Current location - Training Enrollment Network - Mathematics courses - Fengxian 20 14 junior high school mathematics module 2
Fengxian 20 14 junior high school mathematics module 2
(1)(2) According to the meaning of the question, the current when the two bulbs emit light normally is I1= Pu1=1w1.5v ≈ 0.7a; I2=PU2= 1W3V≈0.3A, and the maximum current does not exceed1a; ;

As can be seen from the figure, the measuring range of ammeter should be 0 ~ 0.6a, indicating 0.24A;;

According to the sliding vane of the sliding rheostat near the midpoint, we can know that the resistance of this bulb is close to 12ω× 12 = 6ω or 20ω× 12 = 10ω.
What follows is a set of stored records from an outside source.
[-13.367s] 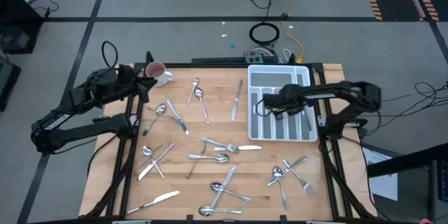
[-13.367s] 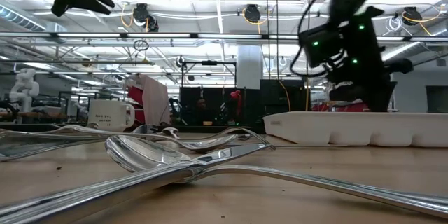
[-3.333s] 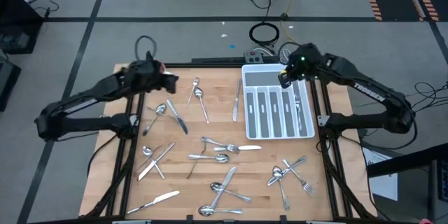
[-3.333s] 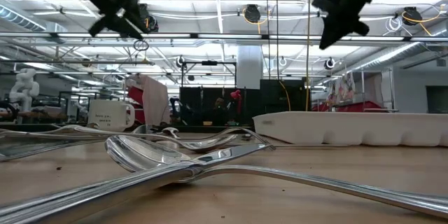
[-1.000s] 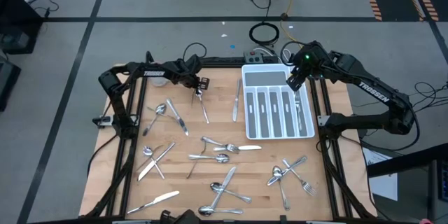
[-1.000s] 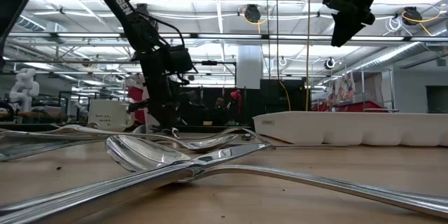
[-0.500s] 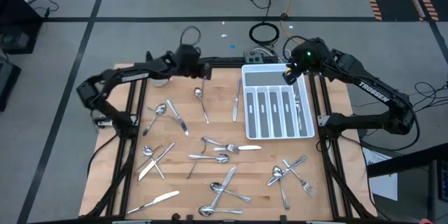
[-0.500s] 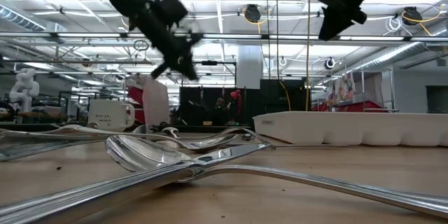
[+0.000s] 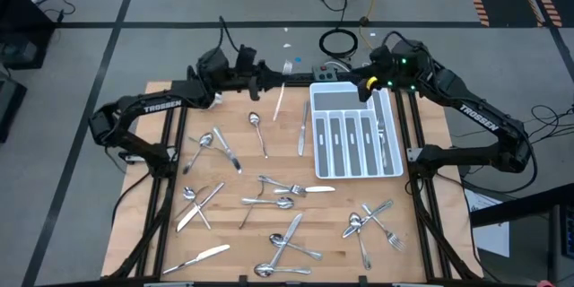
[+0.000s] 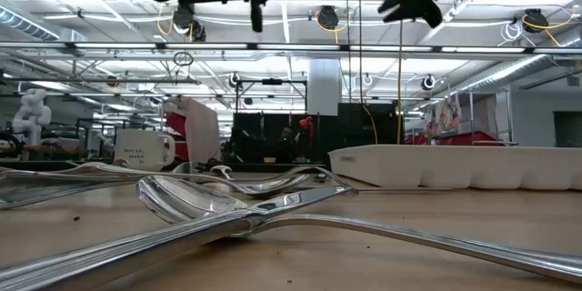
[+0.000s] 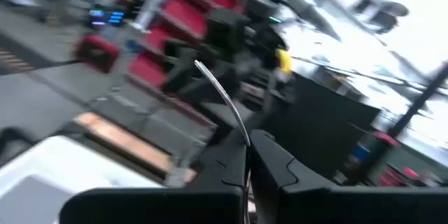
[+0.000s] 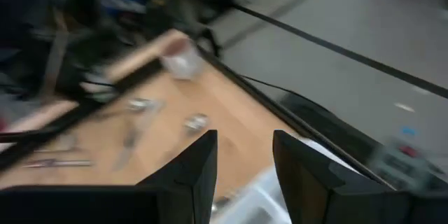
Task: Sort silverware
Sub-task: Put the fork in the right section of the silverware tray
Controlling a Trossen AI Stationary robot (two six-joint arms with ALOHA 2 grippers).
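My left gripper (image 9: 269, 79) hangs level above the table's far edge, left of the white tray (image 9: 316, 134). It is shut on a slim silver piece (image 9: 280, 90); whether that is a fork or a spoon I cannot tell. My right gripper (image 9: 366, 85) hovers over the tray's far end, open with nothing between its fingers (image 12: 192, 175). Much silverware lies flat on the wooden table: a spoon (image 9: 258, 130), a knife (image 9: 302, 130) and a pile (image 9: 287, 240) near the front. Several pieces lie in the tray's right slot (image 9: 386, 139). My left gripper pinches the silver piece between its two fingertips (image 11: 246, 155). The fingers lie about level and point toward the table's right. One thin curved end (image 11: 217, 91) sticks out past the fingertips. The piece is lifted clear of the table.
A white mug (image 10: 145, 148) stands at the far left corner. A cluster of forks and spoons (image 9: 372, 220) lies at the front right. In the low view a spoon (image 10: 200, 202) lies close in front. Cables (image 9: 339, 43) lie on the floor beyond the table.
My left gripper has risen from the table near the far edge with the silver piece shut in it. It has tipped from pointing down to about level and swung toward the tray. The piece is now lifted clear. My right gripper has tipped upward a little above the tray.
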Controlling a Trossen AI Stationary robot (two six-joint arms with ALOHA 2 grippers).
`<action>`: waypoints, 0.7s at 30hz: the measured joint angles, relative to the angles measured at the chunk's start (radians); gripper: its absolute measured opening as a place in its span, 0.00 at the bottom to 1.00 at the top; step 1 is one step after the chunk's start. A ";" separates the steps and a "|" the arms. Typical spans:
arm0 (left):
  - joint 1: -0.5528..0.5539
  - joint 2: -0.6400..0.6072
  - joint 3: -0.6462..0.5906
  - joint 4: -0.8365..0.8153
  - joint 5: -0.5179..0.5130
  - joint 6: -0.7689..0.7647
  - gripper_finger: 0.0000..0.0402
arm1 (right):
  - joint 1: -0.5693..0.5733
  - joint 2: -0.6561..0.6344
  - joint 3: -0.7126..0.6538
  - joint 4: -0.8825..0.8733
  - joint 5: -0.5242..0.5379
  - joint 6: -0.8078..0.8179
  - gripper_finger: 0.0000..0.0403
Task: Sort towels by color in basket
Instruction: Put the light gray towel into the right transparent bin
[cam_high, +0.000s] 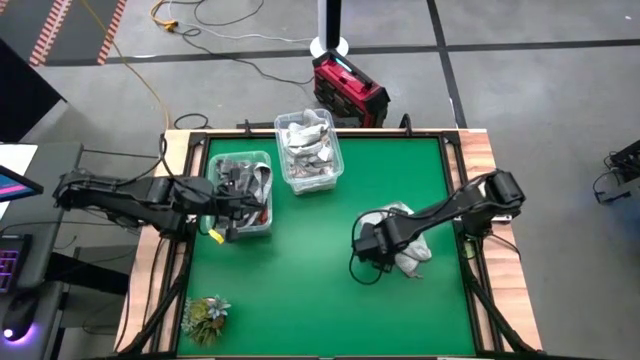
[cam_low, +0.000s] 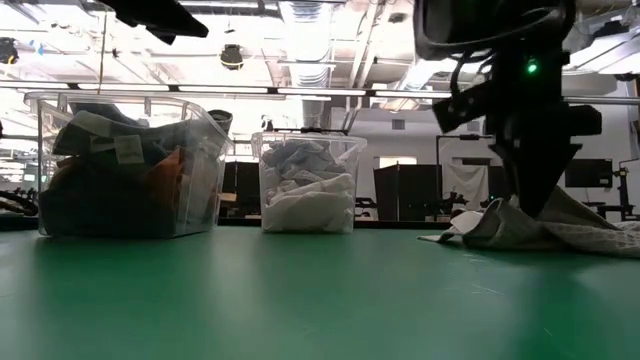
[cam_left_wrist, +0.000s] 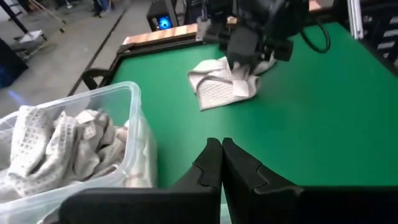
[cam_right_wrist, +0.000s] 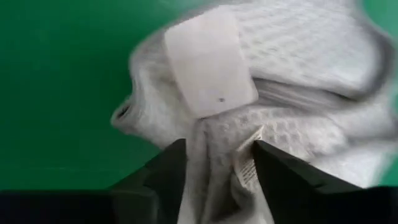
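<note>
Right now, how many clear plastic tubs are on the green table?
2. One clear plastic tub, holding dark and orange cloths, sits near the table's left edge by the left arm. The other clear tub, holding white cloths, sits at the far edge, just right of it.

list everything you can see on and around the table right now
white towel: one, white waffle weave, loose on the green mat, right side
clear bin: one, holds white towels, far middle of the table
second clear bin: one, holds mixed dark, grey and orange towels, left of the first
small plant: one, green, near left corner
red case: one, red and black, on the floor beyond the table
right tool: fingers straddling a fold of the white towel
left tool: shut, by the mixed bin
</note>
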 joint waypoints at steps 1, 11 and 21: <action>-0.005 0.000 0.000 0.013 0.000 -0.009 0.00 | -0.007 0.002 -0.006 0.027 -0.023 -0.017 0.51; -0.085 0.000 0.000 0.457 0.000 0.189 0.00 | -0.106 -0.034 -0.069 0.191 -0.113 -0.169 0.04; -0.090 0.061 0.000 0.855 0.127 0.372 0.00 | -0.239 -0.230 0.105 0.389 -0.119 -0.459 0.04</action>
If the rated voltage of Xiao Wei bulb is 1.5V, the resistance of sliding rheostat R=UI=4.5V? 1.5v 0.24 a≈ 12.5ω;

If the rated voltage of Xiao Wei bulb is 3V, the resistance R=UI=4.5V? 3v 0.24 a≈6.25ω;

According to the above analysis, Xiao Wei uses 12ωA sliding rheostat, and the rated voltage of the bulb is 3V, so the rated power of Xiao Wei bulb is p1= u1I1= 3v× 0.24a = 0.72w;

The rated voltage of Xiao Li's bulb is 1.5V, and the voltmeter is connected in parallel with the sliding rheostat, so the wiring is wrong;

(3) According to the meaning of the question and the above analysis, the rated voltage of the bulb used by Xiaoli is 1.5V, and the reading of its voltmeter is 3V, so the current in the circuit at this time I = 0.96W3V = 0.32A

Then p = ui =1.5v× 0.32a = 0.48w. 。

So the answer is:

(1) Xiao Li;

(2) A; 0.72;

(3) From the meaning of the question and the above analysis, it can be seen that the rated voltage of the bulb used by Xiaoli is 1.5V, and the indication of its voltmeter is 3V, so the current in the circuit at this time I=P rheostat U rheostat = 0.96W3V = 0.32A

Then p2 = u2i2 =1.5v× 0.32a = 0.48w. 。